I was looking at the LRUCache docs here https://github.com/facebook/rocksdb/wiki/Block-Cache#lru-cache

This says that a lock is acquired even during a read from a shard. And, I remember reading somewhere that if the time taken to fetch the data from the cache exceeds a certain threshold (because of lock etc) then that constitutes a cache miss, and the data is fetched from the disk.

Is this observation correct?

I am not aware of that behavior.
 

------------

I'm quite convinced now that this problem is happening because of the inappropriate block cache config because the results are very random. Sometimes I'm able to fetch 5M keys/min and sometimes it's just 500K/min. All the configurations are the same in each run.

But, how do I find the right config for my cache? What factors are there to be considered?
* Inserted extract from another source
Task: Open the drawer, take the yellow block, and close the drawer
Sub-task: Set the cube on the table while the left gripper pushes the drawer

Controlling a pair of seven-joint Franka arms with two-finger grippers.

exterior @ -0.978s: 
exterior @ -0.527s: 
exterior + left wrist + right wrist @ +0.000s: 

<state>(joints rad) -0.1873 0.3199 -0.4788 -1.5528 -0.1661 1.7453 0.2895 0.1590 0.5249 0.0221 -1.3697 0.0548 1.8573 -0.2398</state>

From the LOG you provided earlier in the thread I see:
    capacity : 8388608
    num_shard_bits : 4

So that is an 8MB block cache with 16 (2^4) shards. While 16 shards is probably OK, an 8MB block cache is small and you will probably be better with a larger block cache. Also, this setup means there are 2^19 bytes/shard given 8MB / 16 and there are problems that can happen when shards are small -- http://smalldatum.blogspot.com/2023/07/one-source-write-stalls-with-rocksdb.html

But elsewhere in LOG I see a ~14G block cache with 2^6 shards which is better
    capacity : 15032385536
    num_shard_bits : 6

Elsewhere in LOG I see
2023/10/15-00:03:32.729977 140258010806016          Options.compression: Snappy
2023/10/15-00:03:32.729979 140258010806016                  Options.bottommost_compression: Disabled

And I also see that the database is ~15G on disk. If that is 15G with Snappy compression then it will probably be larger than 15G when uncompressed in the block cache.
Is the database compressed?
 
All of the block cache eviction counters have a 0 count, grep for "evict COUNT : 0"

It is hard for me to guess something about data.hit. It could be that these counters just reflect the population of an empty cache. The value of block_size was 4096 so the size of data blocks should be <= 4096 and data.miss * 4096 ~= 20GB so it might be that the size of data is ~20G uncompressed (in the block cache) and ~15G on disk.
rocksdb.block.cache.data.miss COUNT : 5250132
rocksdb.block.cache.data.hit COUNT : 5229701
rocksdb.block.cache.data.add COUNT : 5250132

From this, the storage device(s) might be overloaded. The line for (380000, 570000] means that ~1.5% of the reads take 380ms or longer, and there are many outliers exceeding 1 second.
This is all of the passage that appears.